Exercise details:
Starting at the line that contains "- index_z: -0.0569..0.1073" and ending at the line that contains "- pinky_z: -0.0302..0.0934", the lines below are to be given again exactly, with nothing added.

Items listed in a dataset

========================================================================

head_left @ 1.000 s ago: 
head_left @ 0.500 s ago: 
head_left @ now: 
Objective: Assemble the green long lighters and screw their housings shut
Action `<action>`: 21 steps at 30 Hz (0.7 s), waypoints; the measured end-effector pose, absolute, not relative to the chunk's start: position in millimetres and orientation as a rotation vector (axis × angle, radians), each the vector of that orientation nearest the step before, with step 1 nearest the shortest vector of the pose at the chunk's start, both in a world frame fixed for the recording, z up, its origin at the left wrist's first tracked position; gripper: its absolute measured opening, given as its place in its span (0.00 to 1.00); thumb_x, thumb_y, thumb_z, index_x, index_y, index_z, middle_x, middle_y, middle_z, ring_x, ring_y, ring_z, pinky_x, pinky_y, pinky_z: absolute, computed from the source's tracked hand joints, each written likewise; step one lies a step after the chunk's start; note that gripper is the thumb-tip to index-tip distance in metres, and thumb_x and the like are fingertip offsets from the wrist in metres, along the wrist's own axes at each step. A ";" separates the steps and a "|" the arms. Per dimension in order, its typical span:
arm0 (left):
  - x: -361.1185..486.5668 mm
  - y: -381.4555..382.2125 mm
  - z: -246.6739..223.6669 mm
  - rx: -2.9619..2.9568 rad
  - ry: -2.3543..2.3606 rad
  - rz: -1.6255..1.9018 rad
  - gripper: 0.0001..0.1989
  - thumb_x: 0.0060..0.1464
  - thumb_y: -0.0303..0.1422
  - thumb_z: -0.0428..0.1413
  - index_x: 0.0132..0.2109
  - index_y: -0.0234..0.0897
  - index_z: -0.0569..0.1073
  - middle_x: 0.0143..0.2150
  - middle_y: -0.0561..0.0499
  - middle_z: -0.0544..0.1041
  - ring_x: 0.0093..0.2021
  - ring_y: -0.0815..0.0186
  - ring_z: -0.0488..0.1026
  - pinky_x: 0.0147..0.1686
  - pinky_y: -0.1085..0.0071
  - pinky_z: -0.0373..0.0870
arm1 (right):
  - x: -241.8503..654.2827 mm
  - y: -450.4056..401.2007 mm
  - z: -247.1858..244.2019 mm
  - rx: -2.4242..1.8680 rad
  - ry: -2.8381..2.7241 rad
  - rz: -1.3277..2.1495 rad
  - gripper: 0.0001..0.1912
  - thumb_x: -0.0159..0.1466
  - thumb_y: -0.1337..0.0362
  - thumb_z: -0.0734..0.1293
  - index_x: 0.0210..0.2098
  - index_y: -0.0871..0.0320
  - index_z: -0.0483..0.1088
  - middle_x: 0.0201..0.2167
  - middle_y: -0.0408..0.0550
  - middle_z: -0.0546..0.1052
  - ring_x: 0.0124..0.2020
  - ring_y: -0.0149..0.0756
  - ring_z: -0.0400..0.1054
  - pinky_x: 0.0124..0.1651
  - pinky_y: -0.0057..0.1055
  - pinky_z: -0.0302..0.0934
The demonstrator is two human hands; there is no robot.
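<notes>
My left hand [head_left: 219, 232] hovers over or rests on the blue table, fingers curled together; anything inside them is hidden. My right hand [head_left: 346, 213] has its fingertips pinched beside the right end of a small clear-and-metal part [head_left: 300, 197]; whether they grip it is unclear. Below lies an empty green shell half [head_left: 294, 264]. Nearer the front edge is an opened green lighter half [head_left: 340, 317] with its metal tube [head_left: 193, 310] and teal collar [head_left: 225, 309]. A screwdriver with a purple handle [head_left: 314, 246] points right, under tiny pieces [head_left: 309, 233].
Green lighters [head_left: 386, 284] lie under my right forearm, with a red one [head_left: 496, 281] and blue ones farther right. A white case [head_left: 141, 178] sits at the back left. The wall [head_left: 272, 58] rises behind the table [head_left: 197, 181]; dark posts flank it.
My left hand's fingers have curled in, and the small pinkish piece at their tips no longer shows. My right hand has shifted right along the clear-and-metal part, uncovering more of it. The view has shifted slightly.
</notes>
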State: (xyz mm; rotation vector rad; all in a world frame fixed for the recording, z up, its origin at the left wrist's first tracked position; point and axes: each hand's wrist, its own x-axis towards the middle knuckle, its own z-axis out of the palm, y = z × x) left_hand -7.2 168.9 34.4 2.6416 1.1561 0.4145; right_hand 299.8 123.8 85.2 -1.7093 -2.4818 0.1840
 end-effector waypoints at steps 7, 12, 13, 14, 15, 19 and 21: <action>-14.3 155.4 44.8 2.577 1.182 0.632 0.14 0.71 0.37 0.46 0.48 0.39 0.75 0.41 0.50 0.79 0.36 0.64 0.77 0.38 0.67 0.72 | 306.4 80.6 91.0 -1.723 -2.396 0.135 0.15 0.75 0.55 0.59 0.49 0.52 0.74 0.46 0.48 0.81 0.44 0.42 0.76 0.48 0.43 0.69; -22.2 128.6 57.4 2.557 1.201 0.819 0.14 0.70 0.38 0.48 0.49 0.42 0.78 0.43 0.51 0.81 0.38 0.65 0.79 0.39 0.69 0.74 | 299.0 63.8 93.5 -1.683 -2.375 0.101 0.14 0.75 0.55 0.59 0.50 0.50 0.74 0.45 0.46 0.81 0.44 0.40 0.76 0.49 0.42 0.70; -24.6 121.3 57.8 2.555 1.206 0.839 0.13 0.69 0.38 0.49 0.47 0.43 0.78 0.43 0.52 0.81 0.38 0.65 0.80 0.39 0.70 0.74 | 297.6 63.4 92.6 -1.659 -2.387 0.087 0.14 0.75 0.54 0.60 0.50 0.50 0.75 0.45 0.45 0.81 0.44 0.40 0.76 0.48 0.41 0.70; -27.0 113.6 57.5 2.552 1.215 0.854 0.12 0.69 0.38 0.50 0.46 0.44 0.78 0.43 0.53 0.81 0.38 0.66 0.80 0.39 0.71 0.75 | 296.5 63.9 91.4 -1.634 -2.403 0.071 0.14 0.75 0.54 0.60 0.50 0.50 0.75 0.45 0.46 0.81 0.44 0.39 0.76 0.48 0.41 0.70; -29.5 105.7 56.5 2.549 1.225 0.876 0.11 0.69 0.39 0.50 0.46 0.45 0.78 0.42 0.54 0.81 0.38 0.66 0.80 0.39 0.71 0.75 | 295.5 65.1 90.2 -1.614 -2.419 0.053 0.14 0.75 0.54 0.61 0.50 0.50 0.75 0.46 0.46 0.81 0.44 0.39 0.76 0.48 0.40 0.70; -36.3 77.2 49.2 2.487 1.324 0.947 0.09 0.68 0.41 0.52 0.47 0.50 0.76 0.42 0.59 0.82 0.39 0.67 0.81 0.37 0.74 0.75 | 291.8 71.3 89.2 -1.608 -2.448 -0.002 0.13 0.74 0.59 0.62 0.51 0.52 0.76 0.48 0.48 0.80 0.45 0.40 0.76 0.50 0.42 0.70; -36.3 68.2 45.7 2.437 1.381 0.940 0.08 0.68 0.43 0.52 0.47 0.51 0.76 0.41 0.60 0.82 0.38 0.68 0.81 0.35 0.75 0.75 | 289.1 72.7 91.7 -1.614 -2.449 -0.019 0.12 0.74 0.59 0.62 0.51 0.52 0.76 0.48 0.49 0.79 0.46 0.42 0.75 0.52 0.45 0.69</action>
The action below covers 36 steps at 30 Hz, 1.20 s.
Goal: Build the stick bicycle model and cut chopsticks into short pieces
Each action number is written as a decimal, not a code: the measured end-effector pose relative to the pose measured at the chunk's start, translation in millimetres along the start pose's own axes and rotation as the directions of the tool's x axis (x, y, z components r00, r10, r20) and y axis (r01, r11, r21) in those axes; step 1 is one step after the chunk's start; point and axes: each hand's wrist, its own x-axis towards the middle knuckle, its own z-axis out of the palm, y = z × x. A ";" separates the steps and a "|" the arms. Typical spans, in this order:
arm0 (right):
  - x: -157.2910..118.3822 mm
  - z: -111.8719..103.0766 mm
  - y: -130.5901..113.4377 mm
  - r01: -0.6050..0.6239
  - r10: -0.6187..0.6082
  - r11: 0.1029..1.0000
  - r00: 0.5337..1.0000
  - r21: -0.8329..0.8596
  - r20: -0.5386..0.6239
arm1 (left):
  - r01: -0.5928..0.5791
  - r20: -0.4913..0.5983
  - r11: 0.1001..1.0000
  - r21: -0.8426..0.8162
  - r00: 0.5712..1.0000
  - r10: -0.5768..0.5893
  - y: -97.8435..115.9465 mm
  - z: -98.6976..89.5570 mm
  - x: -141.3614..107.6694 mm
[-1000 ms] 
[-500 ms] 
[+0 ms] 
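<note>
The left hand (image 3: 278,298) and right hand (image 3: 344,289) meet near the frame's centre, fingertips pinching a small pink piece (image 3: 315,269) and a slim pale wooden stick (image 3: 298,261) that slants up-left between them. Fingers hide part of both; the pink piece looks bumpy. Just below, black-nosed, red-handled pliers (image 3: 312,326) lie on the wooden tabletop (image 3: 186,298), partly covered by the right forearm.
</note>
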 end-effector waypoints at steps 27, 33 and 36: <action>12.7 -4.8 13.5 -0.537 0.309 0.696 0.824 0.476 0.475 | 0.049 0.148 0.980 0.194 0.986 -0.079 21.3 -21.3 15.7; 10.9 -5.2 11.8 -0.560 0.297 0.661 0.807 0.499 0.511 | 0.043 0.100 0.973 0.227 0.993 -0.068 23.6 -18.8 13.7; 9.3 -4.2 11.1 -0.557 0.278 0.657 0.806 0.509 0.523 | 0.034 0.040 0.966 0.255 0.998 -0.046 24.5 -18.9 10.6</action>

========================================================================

Solution to the exercise:
  - index_z: -0.0569..0.1073
  - middle_x: 0.0143..0.2150
  - middle_y: -0.0561..0.0499
  - middle_z: -0.0544..0.1041
  - ring_x: 0.0093..0.2021
  - ring_y: -0.0815..0.0186
  - ring_z: -0.0488..0.1026
  - pinky_x: 0.0147..0.1686
  - pinky_y: -0.1085..0.0071
  - pinky_z: -0.0373..0.0870
arm1 (right):
  - x: -241.8503..654.2827 mm
  - y: -450.4056..401.2007 mm
  - z: -247.1858..244.2019 mm
  - rx: -2.4242..1.8680 rad
  - ry: -2.8381..2.7241 rad
  - rz: -1.3277..2.1495 rad
  - gripper: 0.0001..0.1912
  - thumb_x: -0.0159..0.1466
  - thumb_y: -0.1337..0.0362
  - thumb_z: -0.0734..0.1293
  - index_x: 0.0210..0.2098
  - index_y: -0.0871..0.0320
  - index_z: -0.0483..0.1088
  - middle_x: 0.0201..0.2167
  - middle_y: -0.0408..0.0550
  - middle_z: -0.0546..0.1052
  - ring_x: 0.0124..0.2020
  - ring_y: -0.0149..0.0756
  - ring_z: -0.0400..0.1054
  - pinky_x: 0.0124..0.1651
  - pinky_y: -0.0057..0.1055
  - pinky_z: -0.0302..0.0934

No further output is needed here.